Adding to Fakhravar's credibility, at least among neocons, is what he reports about America's President who currently suffers from low ratings in the U. S.:
In Iran, Bush is regarded as a liberator, Fakhravar said. "People are afraid to express what is in their hearts, but in small, private gatherings, they see him as a saviour."
Maybe Bush still has a future--in an Iran "liberated" by the U. S. military--either as a politician or a Messiah.
There is, of course, only one prescription for Iran's problems--American bombs:
Fakhravar believes dialogue with Iran is useless. "The regime wants to have a nuclear bomb so it can wipe out a country it doesn't like," he said. "We don't understand why the rest of the world doesn't understand this."
He hopes to warn President George Bush and Condoleezza Rice, the secretary of state, in person not to be lured into talks with the regime of President Mahmoud Ahmadinejad, which he says is lying about its plans for peaceful nuclear energy.

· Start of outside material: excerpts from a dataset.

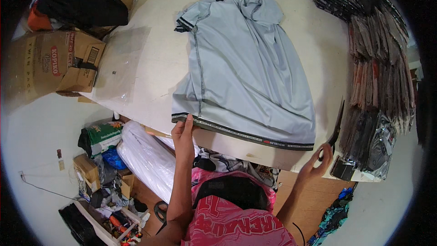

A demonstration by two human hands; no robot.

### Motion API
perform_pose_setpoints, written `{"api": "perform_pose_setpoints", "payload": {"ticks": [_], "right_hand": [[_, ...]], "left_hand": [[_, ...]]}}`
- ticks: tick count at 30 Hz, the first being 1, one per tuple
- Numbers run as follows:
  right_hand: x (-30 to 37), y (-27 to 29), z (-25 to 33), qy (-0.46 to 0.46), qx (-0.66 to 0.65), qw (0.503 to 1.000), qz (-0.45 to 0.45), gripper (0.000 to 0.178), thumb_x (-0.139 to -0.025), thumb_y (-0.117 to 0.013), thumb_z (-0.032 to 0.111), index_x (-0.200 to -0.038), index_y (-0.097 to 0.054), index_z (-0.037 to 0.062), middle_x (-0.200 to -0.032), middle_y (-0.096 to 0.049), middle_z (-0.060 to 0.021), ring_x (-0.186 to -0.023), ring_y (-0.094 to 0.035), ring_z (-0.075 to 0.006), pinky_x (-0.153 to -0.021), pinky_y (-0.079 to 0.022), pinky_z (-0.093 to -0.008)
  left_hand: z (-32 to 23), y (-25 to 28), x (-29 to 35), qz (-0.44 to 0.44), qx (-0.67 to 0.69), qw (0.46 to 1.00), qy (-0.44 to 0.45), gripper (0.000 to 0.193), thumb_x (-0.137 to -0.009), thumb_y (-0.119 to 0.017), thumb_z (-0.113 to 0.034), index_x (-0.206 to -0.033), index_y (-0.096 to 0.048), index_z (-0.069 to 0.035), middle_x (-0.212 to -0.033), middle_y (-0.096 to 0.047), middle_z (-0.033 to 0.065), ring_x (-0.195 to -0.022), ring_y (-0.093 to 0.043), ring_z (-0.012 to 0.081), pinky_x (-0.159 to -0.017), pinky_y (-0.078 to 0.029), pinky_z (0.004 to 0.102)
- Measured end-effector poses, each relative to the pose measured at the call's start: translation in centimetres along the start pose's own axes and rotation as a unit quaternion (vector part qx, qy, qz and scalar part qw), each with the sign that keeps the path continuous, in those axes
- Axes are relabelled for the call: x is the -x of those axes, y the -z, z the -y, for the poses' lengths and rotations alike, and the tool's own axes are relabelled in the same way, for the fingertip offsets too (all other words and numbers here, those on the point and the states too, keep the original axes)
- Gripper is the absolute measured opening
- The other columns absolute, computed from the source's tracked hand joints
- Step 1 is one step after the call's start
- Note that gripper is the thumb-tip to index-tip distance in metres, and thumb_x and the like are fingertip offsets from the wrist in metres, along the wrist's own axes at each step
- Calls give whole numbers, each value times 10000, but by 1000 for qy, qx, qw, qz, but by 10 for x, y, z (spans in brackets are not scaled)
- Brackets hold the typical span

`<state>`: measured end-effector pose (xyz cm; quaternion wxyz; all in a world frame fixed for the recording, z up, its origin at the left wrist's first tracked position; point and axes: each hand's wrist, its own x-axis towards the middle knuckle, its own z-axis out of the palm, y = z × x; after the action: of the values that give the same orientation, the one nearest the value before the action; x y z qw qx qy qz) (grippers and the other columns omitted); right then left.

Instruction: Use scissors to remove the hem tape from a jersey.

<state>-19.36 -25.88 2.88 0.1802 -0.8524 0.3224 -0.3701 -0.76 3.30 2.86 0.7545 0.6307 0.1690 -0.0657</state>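
Observation:
A light grey short-sleeved shirt (246, 73) lies spread on the pale table, seams showing, its collar at the far side. Its dark hem band with small print runs along the near edge. My left hand (183, 132) pinches that band near its left end, thumb on top. At the table's near right edge, my right hand (315, 165) has its fingers in the handle loops of black scissors (337, 130), whose blades point away from me. The scissors are to the right of the shirt and do not touch it.
Stacks of garments in clear bags (378, 73) line the table's right side. A cardboard box (50, 61) and dark cloth (82, 4) are at the left, beside a clear plastic sheet (120, 64). Below the edge are a white plastic-wrapped bundle (148, 155) and second scissors (160, 210).

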Motion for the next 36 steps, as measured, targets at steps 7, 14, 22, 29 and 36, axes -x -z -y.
{"api": "perform_pose_setpoints", "payload": {"ticks": [7, 14, 22, 29, 36], "right_hand": [[5, 23, -48, -137, 121, 982, 57, 340, -843, -551, 24, -1181, -536, -2, -1146, -526, -173, -1011, -559, -288, -790, -473, -361], [-5, 39, -64, -192, 134, 966, 111, 342, -763, -665, 82, -1089, -594, 6, -972, -604, -134, -838, -597, -219, -671, -488, -319], [-12, 69, -75, -270, -32, 919, 287, 249, -702, -659, 149, -841, -601, -49, -669, -567, -69, -593, -515, -141, -538, -410, -270], [18, 61, 0, -388, -391, 807, 212, 157, -778, -643, 97, -833, -505, 46, -587, -449, 4, -517, -445, -90, -493, -354, -231], [37, 49, 57, -175, -341, 878, 288, 399, -632, -828, 328, -672, -557, 39, -528, -472, 11, -435, -433, -77, -416, -334, -225]], "left_hand": [[-33, -29, 14, 93, 240, 966, 27, 114, -946, -482, -125, -937, -576, -64, -883, -613, 22, -867, -582, 128, -835, -461, 317], [-52, -52, 34, 143, 269, 951, 43, 78, -901, -544, -58, -968, -579, -38, -928, -632, 48, -858, -611, 149, -813, -488, 327], [-49, -48, 45, 184, 170, 966, -73, 184, -830, -567, 80, -993, -582, -4, -869, -595, 20, -820, -559, 105, -803, -457, 261], [-46, -47, 48, 222, 188, 956, -42, 185, -836, -571, 69, -1008, -600, 7, -923, -627, 59, -844, -581, 115, -808, -467, 259], [-57, -58, 57, 216, 276, 936, -41, 173, -848, -572, 48, -1013, -590, -1, -923, -618, 48, -859, -563, 101, -817, -446, 254]]}}
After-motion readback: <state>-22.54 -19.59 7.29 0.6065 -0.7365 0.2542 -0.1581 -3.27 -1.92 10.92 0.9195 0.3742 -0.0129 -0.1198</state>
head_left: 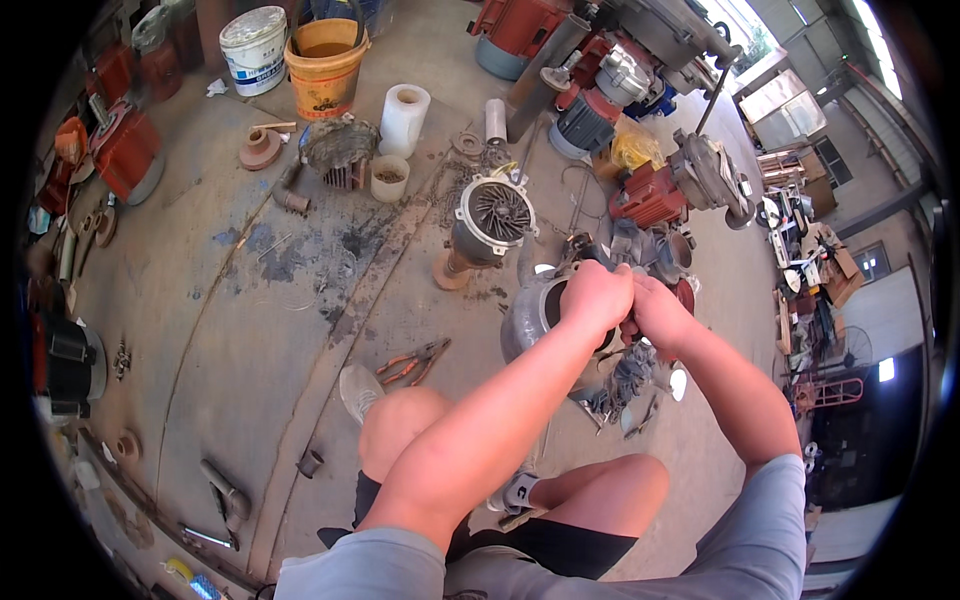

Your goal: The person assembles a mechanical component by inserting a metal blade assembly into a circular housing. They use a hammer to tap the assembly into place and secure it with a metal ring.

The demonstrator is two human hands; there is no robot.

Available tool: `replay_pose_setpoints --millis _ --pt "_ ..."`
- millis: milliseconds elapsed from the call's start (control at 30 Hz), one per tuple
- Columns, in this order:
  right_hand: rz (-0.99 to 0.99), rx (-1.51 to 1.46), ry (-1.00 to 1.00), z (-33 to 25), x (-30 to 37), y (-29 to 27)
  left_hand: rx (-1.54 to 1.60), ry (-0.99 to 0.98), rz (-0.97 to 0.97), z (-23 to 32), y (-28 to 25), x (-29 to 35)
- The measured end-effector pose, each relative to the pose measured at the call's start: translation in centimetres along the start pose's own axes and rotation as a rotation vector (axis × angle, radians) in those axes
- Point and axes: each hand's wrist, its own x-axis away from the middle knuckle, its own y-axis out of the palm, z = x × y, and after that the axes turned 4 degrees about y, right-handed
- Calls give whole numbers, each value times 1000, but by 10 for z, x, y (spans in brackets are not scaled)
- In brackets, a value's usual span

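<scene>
Both my hands meet over a grey, rounded metal casing (522, 325) with a wide round opening, which sits on the floor in front of me. My left hand (597, 300) is curled closed at the casing's rim. Against it presses my right hand (660, 312), its fingers also bent closed. Whatever they grip is hidden behind the fingers. Pliers with orange handles (412, 362) lie on the floor to the left of the casing. Farther off stands a metal part with a round, finned face (500, 212). Small dark metal parts and rags (632, 372) lie beneath my right hand.
A white bucket (254, 55), an orange bucket (326, 75) and a white plastic roll (404, 120) stand at the far left. Motors and a red machine (650, 195) crowd the far right. A dark tool (228, 495) lies at the near left.
</scene>
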Motion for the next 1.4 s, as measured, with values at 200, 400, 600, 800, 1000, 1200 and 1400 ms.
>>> replay_pose_setpoints --millis 200,400,600,800,1000,1200,1400 --pt "24 20 -2 -14 -1 2 177 -13 -112 6 -7 -6" --pt "-7 68 3 -14 -8 0 226 -35 -103 6 -9 -9" --pt "-11 62 14 -14 -11 -2 279 -58 -119 13 -14 -4" --pt "-18 44 10 -13 -10 -1 139 -127 -113 26 -22 6" --pt "13 29 -17 2 -6 2 140 -19 -44 8 -11 2" --pt "83 -19 -106 33 24 20 68 -92 -178 2 -8 17" --pt "167 -347 -243 65 66 54 -157 -51 -168 13 -18 56"
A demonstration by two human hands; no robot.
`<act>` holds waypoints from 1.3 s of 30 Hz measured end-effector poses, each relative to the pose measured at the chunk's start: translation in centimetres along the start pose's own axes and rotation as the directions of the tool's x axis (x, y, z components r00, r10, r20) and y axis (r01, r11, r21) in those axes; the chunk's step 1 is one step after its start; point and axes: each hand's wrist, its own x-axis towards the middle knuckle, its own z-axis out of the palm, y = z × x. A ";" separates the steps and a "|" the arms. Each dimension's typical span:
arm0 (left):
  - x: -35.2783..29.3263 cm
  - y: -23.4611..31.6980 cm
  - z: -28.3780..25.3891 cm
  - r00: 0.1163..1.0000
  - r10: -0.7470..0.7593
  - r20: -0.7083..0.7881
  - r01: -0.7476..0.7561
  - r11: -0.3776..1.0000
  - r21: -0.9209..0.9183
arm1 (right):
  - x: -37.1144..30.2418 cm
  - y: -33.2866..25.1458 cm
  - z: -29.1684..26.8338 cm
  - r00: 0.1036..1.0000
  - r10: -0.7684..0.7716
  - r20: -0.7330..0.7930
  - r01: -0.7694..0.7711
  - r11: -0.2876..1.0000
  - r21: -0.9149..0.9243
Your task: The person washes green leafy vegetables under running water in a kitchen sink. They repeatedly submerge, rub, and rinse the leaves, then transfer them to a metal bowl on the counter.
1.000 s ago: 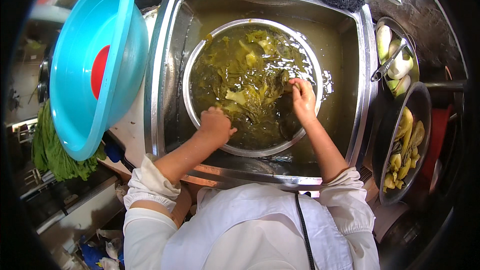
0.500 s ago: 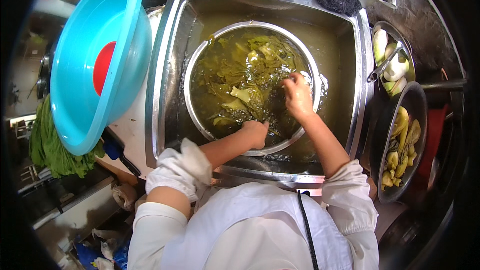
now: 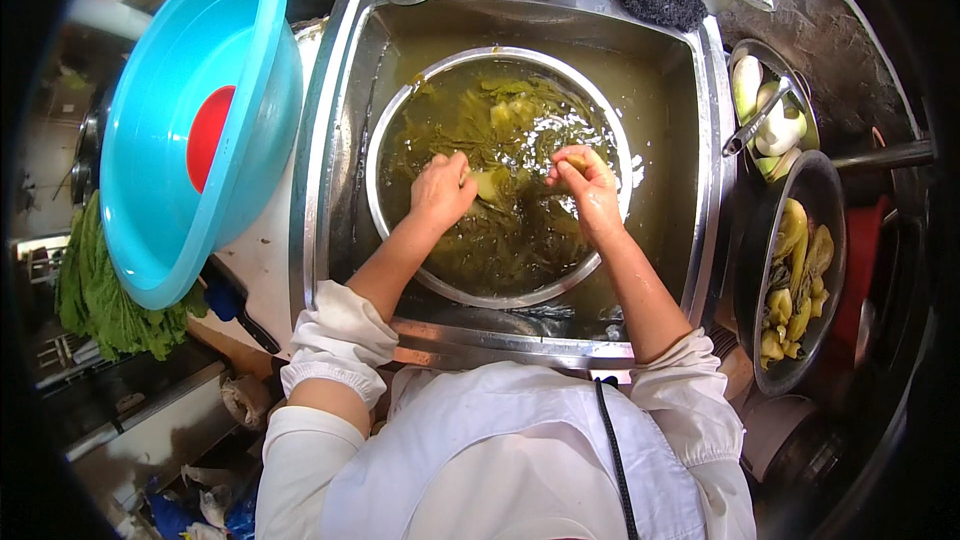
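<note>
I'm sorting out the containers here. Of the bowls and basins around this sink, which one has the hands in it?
The round steel basin sitting in the sink, filled with murky water and green leaves. Both the left hand and right hand are in it; the blue basin stands tilted, untouched.

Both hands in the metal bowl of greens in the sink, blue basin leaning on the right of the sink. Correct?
Not quite. In the head view the blue basin leans on the left of the sink, not the right. Both the left hand and right hand are in the metal bowl of greens.
</note>
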 end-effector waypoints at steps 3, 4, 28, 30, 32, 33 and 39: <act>0.2 2.8 -3.7 0.999 0.038 0.028 -0.035 0.994 -0.105 | -0.1 0.0 1.5 0.976 -0.172 0.134 0.200 0.950 -0.239; 0.3 3.9 -4.6 0.996 0.084 0.038 -0.077 0.986 -0.149 | -0.2 -0.2 2.4 0.916 -0.307 0.259 0.383 0.861 -0.334; 0.7 -6.2 -2.0 0.941 -0.200 0.273 0.297 0.876 -0.381 | -1.5 0.7 0.5 0.985 -0.158 0.069 0.172 0.887 -0.428; 0.6 -4.7 -3.5 0.989 -0.082 -0.121 0.101 0.982 0.160 | -1.8 0.2 1.3 0.981 -0.161 0.105 0.192 0.867 -0.460; 0.5 -2.5 -5.0 0.980 -0.053 -0.193 0.114 0.939 0.323 | -2.0 -0.4 2.4 0.980 -0.164 0.113 0.199 0.832 -0.518; 0.3 -1.1 -5.9 0.982 -0.028 -0.189 0.082 0.955 0.284 | -2.0 -0.9 2.7 0.987 -0.075 0.143 0.144 0.812 -0.566; -1.4 5.5 -8.6 0.928 0.364 -0.083 -0.372 0.876 -0.308 | -0.6 -1.4 5.9 0.782 -0.492 0.382 0.617 0.524 -0.587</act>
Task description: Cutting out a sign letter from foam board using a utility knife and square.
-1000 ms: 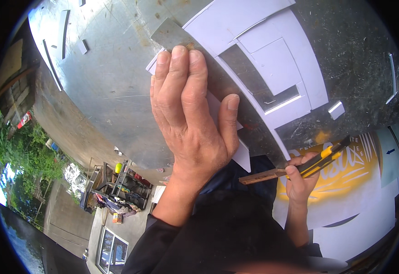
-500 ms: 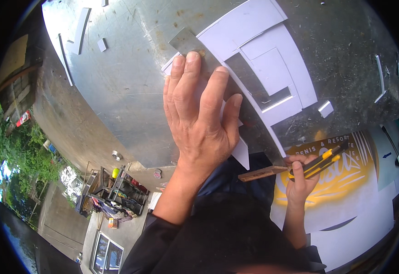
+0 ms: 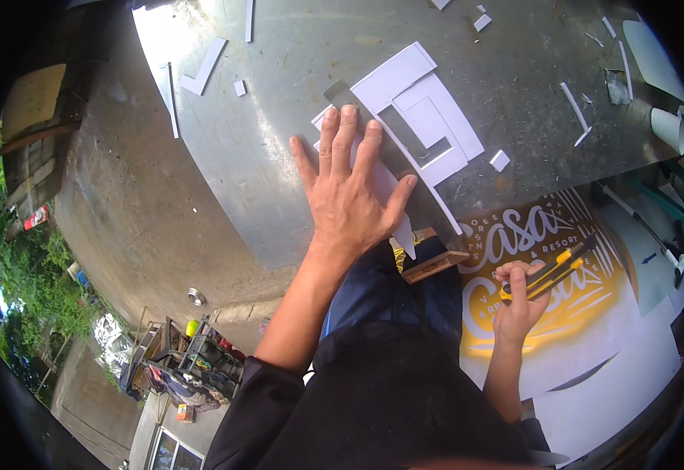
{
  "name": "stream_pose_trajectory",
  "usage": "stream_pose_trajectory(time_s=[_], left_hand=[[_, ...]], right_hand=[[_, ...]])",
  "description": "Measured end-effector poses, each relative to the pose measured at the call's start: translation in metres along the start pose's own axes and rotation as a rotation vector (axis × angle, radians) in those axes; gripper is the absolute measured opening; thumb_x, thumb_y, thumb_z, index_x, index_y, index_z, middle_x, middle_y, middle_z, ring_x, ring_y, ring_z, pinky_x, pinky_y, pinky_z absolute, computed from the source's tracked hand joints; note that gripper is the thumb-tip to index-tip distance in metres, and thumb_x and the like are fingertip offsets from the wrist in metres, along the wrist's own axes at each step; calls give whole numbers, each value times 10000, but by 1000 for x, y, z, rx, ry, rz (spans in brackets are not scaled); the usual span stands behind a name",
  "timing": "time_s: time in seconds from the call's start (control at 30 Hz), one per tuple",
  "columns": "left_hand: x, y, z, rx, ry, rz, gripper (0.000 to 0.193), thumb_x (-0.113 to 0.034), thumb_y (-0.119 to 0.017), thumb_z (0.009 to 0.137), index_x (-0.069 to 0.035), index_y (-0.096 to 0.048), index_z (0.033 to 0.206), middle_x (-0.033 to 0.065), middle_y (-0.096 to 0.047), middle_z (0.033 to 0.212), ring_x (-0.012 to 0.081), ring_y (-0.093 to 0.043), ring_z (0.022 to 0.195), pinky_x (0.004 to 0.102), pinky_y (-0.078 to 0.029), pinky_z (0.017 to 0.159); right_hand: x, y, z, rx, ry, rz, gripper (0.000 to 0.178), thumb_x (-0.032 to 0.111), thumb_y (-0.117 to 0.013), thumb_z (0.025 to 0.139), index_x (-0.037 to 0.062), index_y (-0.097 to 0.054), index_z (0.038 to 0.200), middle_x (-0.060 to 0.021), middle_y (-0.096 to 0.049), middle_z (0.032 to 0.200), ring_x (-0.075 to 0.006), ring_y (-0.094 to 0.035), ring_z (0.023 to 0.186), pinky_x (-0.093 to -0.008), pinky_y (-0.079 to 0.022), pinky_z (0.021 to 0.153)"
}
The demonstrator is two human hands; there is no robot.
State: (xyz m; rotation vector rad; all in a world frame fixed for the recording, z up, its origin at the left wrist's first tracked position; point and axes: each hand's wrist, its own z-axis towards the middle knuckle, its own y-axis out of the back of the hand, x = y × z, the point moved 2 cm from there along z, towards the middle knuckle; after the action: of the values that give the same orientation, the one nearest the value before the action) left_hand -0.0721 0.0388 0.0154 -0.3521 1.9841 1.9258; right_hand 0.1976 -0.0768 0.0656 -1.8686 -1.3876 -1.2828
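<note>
My left hand lies flat with fingers spread on white cut sheet pieces and a grey metal ruler on a metal-topped table. My right hand is off the table at lower right, closed around a yellow and black utility knife. A wooden bar sticks out below the table edge, between the two hands.
White offcut strips and small scraps lie scattered over the table. A white cup stands at the right edge. Below lies a printed yellow and white banner with tools on it. Concrete ground is to the left.
The view has pulled back, so table and hands look smaller. My left hand stays pressed on the white pieces. My right hand with the knife has dropped slightly away from the table edge.
</note>
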Motion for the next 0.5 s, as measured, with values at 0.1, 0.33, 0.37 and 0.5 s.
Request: stream_pose_trajectory(time_s=[0.1,0.33,0.37,0.5], left_hand=[[-1,1,3,19,24,4,776,-568,-754,825,-128,-544,1429,167,-405,1580,357,-286,1531,673,-46,1209],[3,-2,-1,-12,2,-16,713,-566,-738,857,-143,-574,1407,139,-408,1578,348,-247,1548,693,2,1205],[3,-1,-3,-25,-21,27,680,-556,-726,872,-137,-592,1391,138,-412,1573,345,-239,1551,682,1,1210],[1,3,0,-70,-78,26,644,-545,-700,895,-101,-622,1354,145,-437,1553,344,-235,1553,636,-31,1220]], right_hand=[[12,-2,-9,-20,31,38,54,25,-639,979,-16,-612,956,-94,-634,895,-184,-635,805,-316,-526,745],[33,11,-28,-19,85,15,110,13,-650,964,-8,-569,1035,-102,-660,901,-177,-655,801,-309,-547,736],[36,12,-30,-18,91,18,132,5,-649,961,-4,-555,1054,-104,-671,900,-178,-664,802,-307,-554,739],[53,9,-36,-49,41,50,103,5,-684,937,-5,-589,975,-97,-678,867,-159,-657,804,-305,-548,775]])
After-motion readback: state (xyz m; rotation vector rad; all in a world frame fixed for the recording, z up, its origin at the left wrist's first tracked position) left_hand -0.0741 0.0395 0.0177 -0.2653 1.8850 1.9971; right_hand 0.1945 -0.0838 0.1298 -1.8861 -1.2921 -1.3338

Dial your bullshit detectors up to maximum, Kossacks. Don't be fooled, as several diarists have been, by disinformation produced by pro-war factions determined to demonize not just loony Ahmadinejad but all Iranians, while paradoxically claiming that the country is full of Bush-lovers just waiting for a little U. S. air cover to revolt. Check your sources. Wait for confirmation from reputable journalists.
And when your local media outlets repeat the bullshit, write LTE's and call in to talk shows to set the record straight.